**Problem requirements:** Would you please return the lines of the entries below starting at the line that has "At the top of" and ending at the line that has "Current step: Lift", both included, exactly as they are?

**Listed entries:**
+ + + + +
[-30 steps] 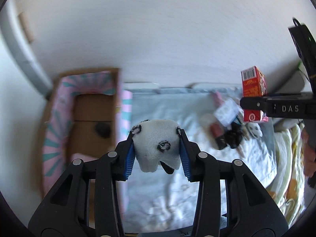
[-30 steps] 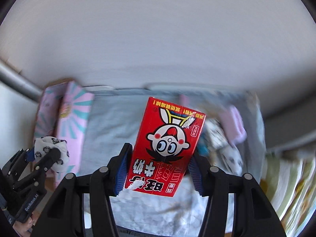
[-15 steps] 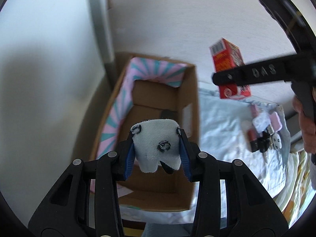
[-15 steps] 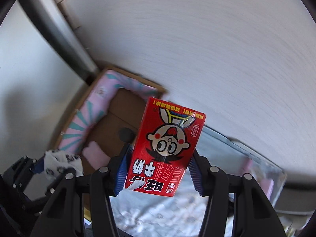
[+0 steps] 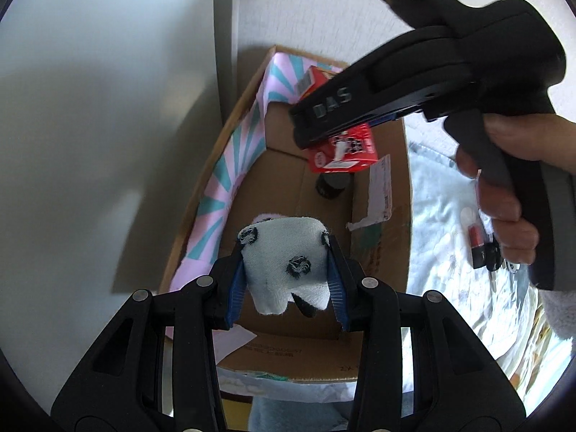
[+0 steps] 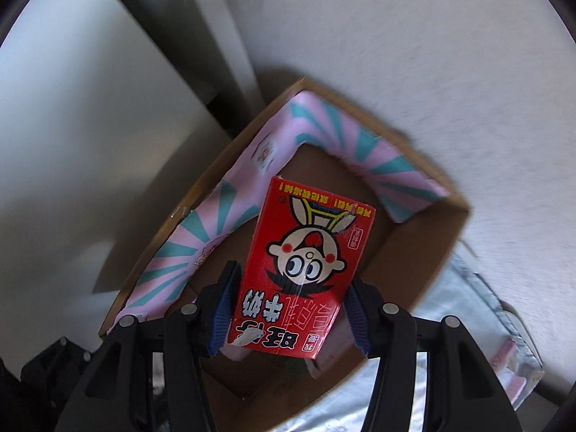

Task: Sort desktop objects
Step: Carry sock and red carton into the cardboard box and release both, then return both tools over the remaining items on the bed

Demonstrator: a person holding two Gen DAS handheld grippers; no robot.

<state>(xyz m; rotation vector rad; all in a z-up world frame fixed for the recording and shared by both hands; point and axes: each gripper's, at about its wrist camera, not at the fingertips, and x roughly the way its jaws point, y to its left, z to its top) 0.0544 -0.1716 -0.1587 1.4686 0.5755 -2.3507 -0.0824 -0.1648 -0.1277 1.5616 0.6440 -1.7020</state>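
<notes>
Red and glossy, the milk carton point(image 6: 300, 266) carries a cartoon boy's face and white Chinese characters, seen upside down from the right wrist; the right gripper point(image 6: 288, 306) has its blue-padded fingers closed on the carton's sides and holds it above the open cardboard box point(image 6: 424, 273). From the left wrist the same carton point(image 5: 342, 151) hangs over the box's far end, under a black gripper body point(image 5: 414, 72) embossed "DAS". The left gripper point(image 5: 286, 280) is clamped on a white plush toy point(image 5: 288, 266) with black tufts, above the near end of the box point(image 5: 306, 216). Pink flaps with teal rays point(image 6: 216, 223) line the box's rim. A black cylindrical object point(image 5: 333, 185) sits on its floor. The box stands against a white wall, at the left edge of a pale blue cloth point(image 5: 442, 237) where a small red item point(image 5: 477, 241) lies.
</notes>
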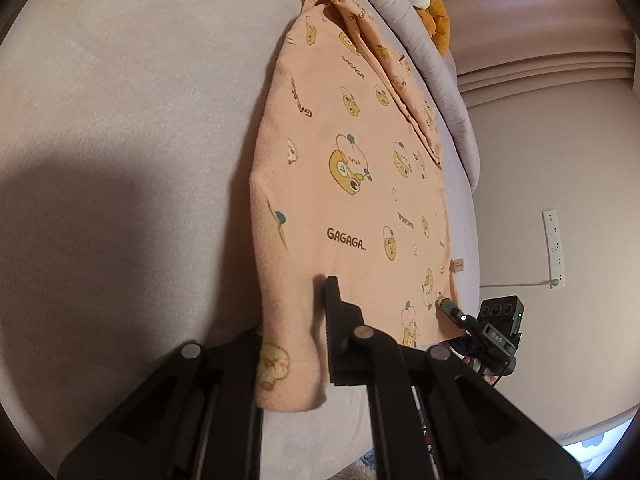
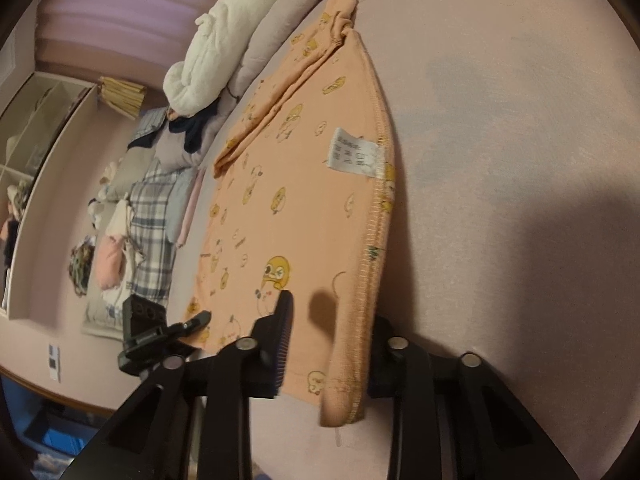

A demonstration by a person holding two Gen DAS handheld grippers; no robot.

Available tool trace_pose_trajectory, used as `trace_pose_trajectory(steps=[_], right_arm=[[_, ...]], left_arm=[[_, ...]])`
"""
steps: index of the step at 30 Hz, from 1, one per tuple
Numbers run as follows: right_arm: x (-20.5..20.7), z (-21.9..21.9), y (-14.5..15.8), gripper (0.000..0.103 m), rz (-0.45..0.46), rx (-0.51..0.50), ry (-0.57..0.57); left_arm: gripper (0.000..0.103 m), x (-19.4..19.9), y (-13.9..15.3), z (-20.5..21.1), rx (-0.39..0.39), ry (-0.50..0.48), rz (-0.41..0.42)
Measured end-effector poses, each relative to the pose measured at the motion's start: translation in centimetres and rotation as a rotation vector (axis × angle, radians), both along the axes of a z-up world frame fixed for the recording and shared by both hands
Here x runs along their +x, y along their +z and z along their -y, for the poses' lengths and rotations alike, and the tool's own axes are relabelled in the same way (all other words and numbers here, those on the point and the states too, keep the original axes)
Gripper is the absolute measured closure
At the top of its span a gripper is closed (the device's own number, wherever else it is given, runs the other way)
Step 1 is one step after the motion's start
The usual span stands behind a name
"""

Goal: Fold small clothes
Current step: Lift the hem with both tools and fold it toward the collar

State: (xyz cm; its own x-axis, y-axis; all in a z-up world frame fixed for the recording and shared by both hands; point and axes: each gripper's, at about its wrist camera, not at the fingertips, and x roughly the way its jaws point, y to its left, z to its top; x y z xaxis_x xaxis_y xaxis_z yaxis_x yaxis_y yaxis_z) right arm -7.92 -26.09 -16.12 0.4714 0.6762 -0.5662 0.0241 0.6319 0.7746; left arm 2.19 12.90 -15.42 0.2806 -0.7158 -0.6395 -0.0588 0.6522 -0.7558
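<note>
Peach cartoon-print garment [image 1: 360, 184] flat on mauve bed [image 1: 120, 120], sleeve folded across.

care label [image 2: 354, 154] print unreadable — too small

One peach-orange cotton garment [image 1: 352, 184] printed with small yellow cartoon figures lies on one pale lilac fabric surface [image 1: 132, 128]. One white care label [image 2: 352, 154] is sewn into its stitched side seam. Two black two-finger grippers are in view: the left gripper [image 1: 316, 320] and the right gripper [image 2: 332, 344]. At the far edge lie one fluffy white plush bundle [image 2: 212, 44], one mustard-orange soft item [image 1: 436, 20] and one blue-and-white checked cloth [image 2: 154, 216]. One white power strip [image 1: 554, 248] hangs on the pink wall.
</note>
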Motion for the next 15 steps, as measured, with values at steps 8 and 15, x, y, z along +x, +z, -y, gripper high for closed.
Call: trace_pose_trajectory(steps=[8, 15], right_arm=[[-0.2, 0.0, 0.5, 0.094, 0.014, -0.072, -0.014], [0.0, -0.4, 2.6, 0.094, 0.094, 0.0, -0.002]], left_arm=[[0.098, -0.4, 0.6, -0.8, -0.127, 0.015, 0.038], [0.098, -0.1, 1.6, -0.7, -0.25, -0.001, 0.08]])
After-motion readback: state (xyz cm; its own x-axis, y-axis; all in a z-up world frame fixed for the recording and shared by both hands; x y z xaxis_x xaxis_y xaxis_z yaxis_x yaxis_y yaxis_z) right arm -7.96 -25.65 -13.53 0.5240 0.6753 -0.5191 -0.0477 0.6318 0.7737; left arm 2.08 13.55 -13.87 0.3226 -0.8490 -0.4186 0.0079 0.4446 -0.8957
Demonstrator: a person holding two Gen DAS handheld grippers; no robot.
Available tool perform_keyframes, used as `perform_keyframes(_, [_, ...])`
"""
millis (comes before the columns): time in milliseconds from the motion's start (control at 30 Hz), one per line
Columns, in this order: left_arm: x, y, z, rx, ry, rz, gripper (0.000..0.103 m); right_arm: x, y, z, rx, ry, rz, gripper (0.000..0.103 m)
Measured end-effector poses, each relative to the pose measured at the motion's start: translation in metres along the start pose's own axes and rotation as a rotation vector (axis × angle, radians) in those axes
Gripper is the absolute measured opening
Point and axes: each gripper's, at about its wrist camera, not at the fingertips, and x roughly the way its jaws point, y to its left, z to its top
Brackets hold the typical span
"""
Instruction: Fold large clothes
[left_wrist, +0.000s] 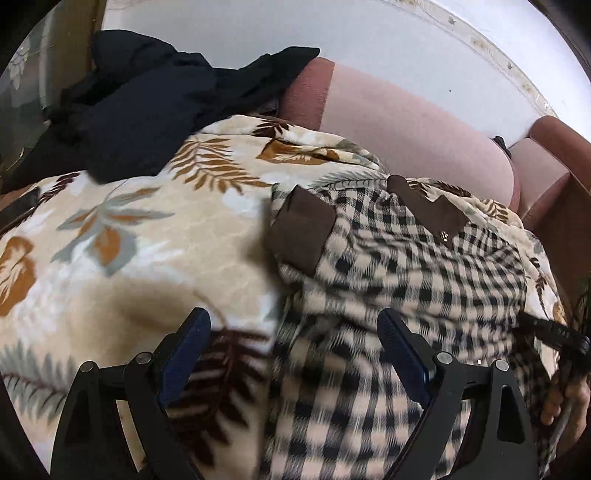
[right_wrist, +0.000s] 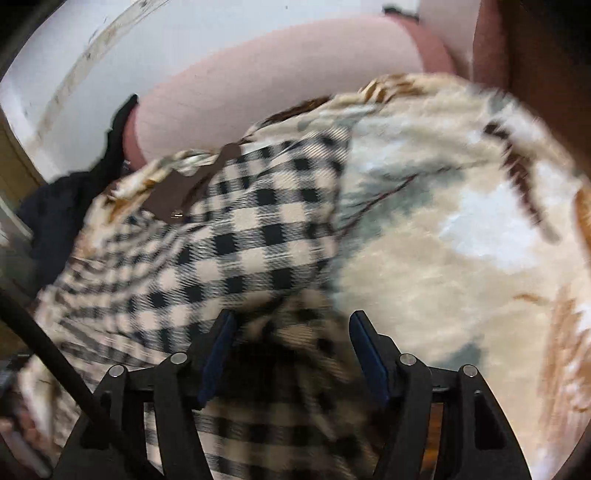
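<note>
The checked garment, cream and black with brown trim, lies rumpled on a leaf-print blanket over the pink sofa. It looks soft, thick and limp, best pinched at an edge or its brown collar. The left gripper gapes empty above it; the right gripper stands part open around a bunched fold, not visibly clamped.

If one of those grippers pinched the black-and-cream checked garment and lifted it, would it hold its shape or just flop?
Probably flop: the checked garment already lies rumpled and draped over the leaf-print blanket. It looks like thick woven cloth, so likely weighty for clothing. Its brown collar may hold slightly firmer.
</note>
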Motion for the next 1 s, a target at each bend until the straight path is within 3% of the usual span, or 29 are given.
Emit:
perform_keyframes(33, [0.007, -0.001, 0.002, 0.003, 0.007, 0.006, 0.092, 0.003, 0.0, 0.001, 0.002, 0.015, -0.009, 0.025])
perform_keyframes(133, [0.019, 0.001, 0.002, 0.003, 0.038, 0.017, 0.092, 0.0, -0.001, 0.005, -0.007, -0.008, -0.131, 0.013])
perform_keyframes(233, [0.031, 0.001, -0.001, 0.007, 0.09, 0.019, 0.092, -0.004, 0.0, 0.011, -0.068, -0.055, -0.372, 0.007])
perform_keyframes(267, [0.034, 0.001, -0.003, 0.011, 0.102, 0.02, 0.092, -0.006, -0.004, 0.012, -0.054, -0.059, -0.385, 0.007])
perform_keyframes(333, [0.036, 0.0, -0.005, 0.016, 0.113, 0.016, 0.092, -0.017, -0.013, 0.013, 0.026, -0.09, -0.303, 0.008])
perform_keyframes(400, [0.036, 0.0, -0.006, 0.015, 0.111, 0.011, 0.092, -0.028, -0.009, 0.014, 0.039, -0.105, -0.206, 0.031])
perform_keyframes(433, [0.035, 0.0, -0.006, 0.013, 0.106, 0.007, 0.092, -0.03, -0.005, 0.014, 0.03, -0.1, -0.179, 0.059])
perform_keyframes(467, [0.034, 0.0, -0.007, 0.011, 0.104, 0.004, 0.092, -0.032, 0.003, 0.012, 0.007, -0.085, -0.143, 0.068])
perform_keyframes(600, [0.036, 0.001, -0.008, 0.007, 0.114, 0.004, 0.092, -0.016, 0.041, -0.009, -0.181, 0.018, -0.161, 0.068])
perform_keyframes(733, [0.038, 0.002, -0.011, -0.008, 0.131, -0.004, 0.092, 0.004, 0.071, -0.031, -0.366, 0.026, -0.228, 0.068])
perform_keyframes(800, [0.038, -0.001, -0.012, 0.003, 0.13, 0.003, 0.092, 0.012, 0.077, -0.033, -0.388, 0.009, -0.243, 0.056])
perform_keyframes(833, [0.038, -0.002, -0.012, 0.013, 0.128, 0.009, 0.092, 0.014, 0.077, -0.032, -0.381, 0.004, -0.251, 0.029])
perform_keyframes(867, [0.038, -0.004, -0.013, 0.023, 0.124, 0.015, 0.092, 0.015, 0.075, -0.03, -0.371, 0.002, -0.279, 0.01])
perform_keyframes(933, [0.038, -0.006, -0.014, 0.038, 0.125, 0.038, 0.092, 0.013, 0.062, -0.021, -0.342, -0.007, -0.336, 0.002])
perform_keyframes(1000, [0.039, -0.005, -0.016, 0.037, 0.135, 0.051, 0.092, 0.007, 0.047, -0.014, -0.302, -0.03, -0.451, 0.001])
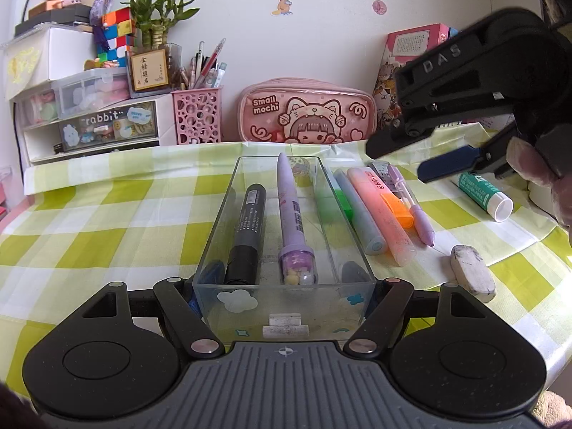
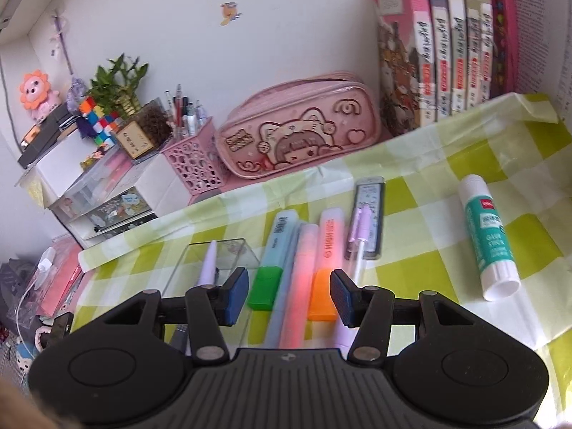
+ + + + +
**Output of the exercise:**
At the top of its span a gripper is closed (the device's own number, wherever else it is given, runs the other way)
Step 1 is one step after the motion's start
The usual span stands behind a name
"""

Goal: Fold small clothes
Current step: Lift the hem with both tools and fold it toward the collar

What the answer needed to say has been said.